___ GIVEN INFORMATION ___

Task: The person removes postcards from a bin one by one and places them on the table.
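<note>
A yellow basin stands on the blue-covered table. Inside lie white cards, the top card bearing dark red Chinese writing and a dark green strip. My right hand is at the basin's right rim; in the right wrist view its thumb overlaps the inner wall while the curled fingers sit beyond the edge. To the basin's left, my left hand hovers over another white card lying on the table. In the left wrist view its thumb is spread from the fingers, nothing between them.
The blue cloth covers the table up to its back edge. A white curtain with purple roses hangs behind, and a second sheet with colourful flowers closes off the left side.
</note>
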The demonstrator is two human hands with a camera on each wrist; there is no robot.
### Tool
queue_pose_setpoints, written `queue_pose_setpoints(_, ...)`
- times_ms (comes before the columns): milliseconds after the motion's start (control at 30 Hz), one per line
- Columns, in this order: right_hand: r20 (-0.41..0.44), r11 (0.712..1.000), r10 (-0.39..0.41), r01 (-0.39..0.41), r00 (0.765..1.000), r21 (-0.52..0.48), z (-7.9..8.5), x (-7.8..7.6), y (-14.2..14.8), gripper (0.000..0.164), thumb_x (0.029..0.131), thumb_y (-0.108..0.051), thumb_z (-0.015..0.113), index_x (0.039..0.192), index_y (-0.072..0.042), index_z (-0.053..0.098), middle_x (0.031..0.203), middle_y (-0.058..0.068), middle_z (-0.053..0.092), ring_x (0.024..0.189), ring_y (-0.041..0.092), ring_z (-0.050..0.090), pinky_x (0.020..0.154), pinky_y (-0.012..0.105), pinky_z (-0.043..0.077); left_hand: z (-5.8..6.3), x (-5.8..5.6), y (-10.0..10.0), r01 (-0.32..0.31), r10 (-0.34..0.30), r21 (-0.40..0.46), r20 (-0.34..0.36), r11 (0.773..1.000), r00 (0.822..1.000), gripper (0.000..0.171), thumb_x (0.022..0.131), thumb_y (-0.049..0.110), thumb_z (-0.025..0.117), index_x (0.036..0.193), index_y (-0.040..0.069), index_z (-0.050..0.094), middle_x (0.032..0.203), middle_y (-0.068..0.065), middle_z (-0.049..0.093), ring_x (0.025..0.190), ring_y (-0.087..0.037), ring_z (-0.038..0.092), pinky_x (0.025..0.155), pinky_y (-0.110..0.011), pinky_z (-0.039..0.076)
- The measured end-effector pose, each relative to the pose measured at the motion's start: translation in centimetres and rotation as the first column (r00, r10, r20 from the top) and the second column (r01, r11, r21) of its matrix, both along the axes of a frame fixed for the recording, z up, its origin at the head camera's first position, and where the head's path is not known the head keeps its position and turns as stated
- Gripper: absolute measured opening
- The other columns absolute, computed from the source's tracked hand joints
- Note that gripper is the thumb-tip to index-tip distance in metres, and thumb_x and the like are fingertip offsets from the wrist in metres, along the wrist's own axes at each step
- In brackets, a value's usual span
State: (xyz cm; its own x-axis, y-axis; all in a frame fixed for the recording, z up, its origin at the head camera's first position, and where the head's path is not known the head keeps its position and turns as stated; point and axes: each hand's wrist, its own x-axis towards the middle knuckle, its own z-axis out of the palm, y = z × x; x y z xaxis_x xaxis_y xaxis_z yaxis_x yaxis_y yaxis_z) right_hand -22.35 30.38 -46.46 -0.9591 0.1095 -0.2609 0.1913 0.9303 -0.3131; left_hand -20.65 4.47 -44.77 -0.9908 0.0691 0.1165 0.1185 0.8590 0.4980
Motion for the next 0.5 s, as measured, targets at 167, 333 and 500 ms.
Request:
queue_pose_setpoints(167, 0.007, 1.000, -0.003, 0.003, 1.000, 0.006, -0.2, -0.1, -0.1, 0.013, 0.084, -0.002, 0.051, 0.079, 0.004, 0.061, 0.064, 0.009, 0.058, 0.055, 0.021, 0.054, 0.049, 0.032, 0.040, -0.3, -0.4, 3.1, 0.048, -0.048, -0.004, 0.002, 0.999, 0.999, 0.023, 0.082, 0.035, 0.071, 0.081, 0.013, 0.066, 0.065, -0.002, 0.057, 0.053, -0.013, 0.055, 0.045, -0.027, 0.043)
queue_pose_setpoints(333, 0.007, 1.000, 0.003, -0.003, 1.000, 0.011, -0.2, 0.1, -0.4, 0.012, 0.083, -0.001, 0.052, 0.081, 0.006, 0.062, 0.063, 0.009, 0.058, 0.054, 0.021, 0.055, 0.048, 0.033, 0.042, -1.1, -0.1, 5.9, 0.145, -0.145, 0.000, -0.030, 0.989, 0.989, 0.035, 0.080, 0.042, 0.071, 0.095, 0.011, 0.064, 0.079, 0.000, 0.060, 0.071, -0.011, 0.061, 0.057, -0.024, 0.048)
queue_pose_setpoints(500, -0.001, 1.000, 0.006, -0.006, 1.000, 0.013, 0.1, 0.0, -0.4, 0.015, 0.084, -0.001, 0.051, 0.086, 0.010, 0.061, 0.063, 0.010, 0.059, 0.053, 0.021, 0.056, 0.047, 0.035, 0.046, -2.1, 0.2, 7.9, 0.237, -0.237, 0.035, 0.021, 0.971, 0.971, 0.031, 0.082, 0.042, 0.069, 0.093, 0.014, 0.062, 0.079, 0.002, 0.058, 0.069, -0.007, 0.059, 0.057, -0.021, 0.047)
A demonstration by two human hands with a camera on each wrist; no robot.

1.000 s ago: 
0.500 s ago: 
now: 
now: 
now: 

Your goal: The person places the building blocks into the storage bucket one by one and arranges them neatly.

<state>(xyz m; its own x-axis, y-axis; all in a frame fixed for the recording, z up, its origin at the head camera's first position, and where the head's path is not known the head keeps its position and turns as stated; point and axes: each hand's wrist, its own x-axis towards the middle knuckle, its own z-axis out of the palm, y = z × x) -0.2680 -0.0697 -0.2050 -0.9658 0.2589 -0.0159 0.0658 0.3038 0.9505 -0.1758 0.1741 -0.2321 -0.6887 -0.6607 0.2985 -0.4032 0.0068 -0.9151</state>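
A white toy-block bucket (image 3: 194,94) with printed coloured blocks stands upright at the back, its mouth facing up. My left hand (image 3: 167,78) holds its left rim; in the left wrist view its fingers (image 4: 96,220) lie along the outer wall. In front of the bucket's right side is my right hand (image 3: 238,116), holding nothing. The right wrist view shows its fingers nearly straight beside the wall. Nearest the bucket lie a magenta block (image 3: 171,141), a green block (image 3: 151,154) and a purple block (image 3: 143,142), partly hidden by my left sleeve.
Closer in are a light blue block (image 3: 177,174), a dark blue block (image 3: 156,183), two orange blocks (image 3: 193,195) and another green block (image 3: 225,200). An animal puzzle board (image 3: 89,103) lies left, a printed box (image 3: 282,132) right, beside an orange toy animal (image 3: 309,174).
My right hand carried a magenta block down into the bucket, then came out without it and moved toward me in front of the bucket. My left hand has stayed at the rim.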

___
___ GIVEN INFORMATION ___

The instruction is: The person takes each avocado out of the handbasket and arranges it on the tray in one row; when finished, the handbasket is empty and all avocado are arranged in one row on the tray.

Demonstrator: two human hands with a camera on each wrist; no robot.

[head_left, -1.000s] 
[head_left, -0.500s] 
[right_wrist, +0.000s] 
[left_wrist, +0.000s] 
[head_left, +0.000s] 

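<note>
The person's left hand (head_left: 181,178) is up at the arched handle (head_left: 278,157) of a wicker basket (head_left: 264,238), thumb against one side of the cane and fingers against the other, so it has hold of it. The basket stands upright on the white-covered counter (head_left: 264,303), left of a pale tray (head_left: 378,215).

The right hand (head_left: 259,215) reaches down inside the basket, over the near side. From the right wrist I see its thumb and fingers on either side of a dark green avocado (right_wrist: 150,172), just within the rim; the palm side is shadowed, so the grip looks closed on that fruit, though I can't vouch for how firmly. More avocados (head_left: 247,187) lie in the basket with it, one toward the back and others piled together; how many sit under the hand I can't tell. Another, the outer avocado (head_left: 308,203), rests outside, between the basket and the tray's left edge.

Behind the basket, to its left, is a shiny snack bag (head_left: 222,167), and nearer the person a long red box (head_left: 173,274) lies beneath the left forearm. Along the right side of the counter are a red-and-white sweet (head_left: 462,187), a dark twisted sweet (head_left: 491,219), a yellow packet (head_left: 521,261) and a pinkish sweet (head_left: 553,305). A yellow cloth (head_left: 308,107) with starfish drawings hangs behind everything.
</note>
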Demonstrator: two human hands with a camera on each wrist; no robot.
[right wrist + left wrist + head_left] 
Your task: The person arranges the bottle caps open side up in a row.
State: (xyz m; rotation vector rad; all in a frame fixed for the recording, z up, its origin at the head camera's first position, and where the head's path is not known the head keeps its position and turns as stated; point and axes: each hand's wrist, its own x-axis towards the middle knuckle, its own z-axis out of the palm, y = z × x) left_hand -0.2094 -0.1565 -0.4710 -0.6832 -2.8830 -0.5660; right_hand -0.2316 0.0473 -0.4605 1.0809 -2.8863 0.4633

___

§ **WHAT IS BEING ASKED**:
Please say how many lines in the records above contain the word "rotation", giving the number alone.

§ **ANSWER SECTION**:
2